● Work required:
The whole listing below needs to be retyped without a single change.
━━━━
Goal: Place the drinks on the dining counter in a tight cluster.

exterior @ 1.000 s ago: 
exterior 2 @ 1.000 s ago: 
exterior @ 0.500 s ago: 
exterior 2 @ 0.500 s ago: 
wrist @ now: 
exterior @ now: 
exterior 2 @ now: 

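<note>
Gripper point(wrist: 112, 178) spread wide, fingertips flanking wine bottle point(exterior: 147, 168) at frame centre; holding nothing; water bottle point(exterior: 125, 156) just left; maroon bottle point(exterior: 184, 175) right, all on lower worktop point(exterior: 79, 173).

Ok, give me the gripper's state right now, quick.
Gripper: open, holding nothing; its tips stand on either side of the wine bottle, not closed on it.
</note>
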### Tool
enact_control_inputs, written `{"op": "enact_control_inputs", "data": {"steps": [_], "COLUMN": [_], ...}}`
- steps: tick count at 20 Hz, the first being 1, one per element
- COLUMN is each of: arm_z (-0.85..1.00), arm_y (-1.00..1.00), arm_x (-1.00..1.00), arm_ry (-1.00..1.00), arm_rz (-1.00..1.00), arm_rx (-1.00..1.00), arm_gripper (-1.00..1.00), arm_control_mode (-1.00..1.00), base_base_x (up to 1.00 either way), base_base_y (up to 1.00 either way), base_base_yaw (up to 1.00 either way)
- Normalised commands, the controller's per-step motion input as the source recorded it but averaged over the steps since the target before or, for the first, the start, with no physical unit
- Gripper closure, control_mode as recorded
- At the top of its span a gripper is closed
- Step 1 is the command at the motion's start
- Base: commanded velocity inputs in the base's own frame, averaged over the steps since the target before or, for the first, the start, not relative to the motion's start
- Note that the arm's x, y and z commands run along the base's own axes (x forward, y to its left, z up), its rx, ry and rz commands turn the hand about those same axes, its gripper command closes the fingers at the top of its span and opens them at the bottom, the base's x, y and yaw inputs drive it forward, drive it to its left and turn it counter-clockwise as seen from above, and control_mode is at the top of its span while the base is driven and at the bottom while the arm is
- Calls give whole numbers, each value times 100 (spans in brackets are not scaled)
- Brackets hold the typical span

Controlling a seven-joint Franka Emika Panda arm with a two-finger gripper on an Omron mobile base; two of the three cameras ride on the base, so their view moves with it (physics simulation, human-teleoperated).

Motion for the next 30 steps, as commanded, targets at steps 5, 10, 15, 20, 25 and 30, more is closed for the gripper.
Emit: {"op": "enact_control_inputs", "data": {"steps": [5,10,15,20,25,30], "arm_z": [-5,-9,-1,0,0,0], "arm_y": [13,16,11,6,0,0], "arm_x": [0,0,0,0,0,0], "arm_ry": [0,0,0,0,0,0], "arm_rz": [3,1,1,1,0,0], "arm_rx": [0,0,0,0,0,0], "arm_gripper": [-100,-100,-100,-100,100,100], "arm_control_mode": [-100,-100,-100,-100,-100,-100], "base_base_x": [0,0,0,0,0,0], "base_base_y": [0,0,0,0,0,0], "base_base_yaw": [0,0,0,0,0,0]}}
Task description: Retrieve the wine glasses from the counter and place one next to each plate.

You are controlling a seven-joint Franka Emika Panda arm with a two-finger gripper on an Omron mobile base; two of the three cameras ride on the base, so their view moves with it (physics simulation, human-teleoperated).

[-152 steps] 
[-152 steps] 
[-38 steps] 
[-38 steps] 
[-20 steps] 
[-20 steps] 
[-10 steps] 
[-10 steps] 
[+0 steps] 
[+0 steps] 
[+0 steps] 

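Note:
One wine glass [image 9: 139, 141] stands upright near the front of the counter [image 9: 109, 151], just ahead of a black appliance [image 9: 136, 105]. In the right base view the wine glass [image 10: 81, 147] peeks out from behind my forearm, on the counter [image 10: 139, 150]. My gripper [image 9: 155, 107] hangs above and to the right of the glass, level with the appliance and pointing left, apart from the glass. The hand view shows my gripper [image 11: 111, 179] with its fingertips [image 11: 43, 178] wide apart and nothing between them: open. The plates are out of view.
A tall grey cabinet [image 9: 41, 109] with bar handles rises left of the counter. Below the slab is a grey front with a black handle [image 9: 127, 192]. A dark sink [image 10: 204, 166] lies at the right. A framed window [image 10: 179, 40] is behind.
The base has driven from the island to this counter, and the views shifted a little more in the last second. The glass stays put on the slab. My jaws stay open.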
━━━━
● Reply:
Goal: Place the drinks on the dining counter in a tight cluster.

exterior @ 1.000 s ago: 
exterior 2 @ 1.000 s ago: 
exterior @ 0.500 s ago: 
exterior 2 @ 0.500 s ago: 
wrist @ now: 
exterior @ now: 
exterior 2 @ now: 

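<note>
Gripper point(wrist: 112, 178) spread wide, fingertips flanking wine bottle point(exterior: 147, 168) at frame centre; holding nothing; water bottle point(exterior: 125, 156) just left; maroon bottle point(exterior: 184, 175) right, all on lower worktop point(exterior: 79, 173).

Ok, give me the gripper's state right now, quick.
Gripper: open, holding nothing; its tips stand on either side of the wine bottle, not closed on it.
</note>
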### Tool
enact_control_inputs, written `{"op": "enact_control_inputs", "data": {"steps": [_], "COLUMN": [_], ...}}`
- steps: tick count at 20 Hz, the first being 1, one per element
- COLUMN is each of: arm_z (-0.85..1.00), arm_y (-1.00..1.00), arm_x (-1.00..1.00), arm_ry (-1.00..1.00), arm_rz (-1.00..1.00), arm_rx (-1.00..1.00), arm_gripper (-1.00..1.00), arm_control_mode (-1.00..1.00), base_base_x (up to 1.00 either way), base_base_y (up to 1.00 either way), base_base_yaw (up to 1.00 either way)
- Normalised commands, the controller's per-step motion input as the source recorded it but averaged over the steps since the target before or, for the first, the start, with no physical unit
- Gripper closure, control_mode as recorded
- At the top of its span a gripper is closed
- Step 1 is the command at the motion's start
- Base: commanded velocity inputs in the base's own frame, averaged over the steps since the target before or, for the first, the start, not relative to the motion's start
- Note that the arm's x, y and z commands run along the base's own axes (x forward, y to its left, z up), its rx, ry and rz commands turn the hand about those same axes, its gripper command closes the fingers at the top of its span and opens them at the bottom, the base's x, y and yaw inputs drive it forward, drive it to its left and turn it counter-clockwise as seen from above, and control_mode is at the top of its span while the base is driven and at the bottom while the arm is
- Calls give whole numbers, each value times 100 (spans in brackets are not scaled)
- Brackets hold the typical span

Controlling a seven-joint Franka Emika Panda arm with a two-finger gripper on an Omron mobile base; two of the three cameras ride on the base, so their view moves with it (physics simulation, human-teleoperated).

Motion for the next 30 steps, as commanded, targets at steps 5, 10, 15, 20, 25 and 30, more is closed for the gripper.
Emit: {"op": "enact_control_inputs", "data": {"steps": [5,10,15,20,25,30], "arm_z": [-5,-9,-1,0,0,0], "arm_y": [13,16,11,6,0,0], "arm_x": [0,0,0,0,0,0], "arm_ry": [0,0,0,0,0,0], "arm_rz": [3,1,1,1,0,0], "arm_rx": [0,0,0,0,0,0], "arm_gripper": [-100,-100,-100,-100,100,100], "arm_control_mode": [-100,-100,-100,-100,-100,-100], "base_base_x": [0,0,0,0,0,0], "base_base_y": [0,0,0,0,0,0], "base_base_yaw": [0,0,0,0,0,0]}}
Task description: Retrieve the wine glasses from the counter and place one next to each plate.

You are controlling a seven-joint Franka Emika Panda arm with a two-finger gripper on an Omron mobile base; two of the three cameras ride on the base, so their view moves with it (physics simulation, human-teleoperated).

[-152 steps] 
[-152 steps] 
[-38 steps] 
[-38 steps] 
[-20 steps] 
[-20 steps] 
[-10 steps] 
[-10 steps] 
[+0 steps] 
[+0 steps] 
[+0 steps] 

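Note:
One wine glass [image 9: 139, 141] stands upright near the front of the counter [image 9: 109, 151], just ahead of a black appliance [image 9: 136, 105]. In the right base view the wine glass [image 10: 81, 147] peeks out from behind my forearm, on the counter [image 10: 139, 150]. My gripper [image 9: 155, 107] hangs above and to the right of the glass, level with the appliance and pointing left, apart from the glass. The hand view shows my gripper [image 11: 111, 179] with its fingertips [image 11: 43, 178] wide apart and nothing between them: open. The plates are out of view.
A tall grey cabinet [image 9: 41, 109] with bar handles rises left of the counter. Below the slab is a grey front with a black handle [image 9: 127, 192]. A dark sink [image 10: 204, 166] lies at the right. A framed window [image 10: 179, 40] is behind.
The base has driven from the island to this counter, and the views shifted a little more in the last second. The glass stays put on the slab. My jaws stay open.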

This answer is complete as it stands.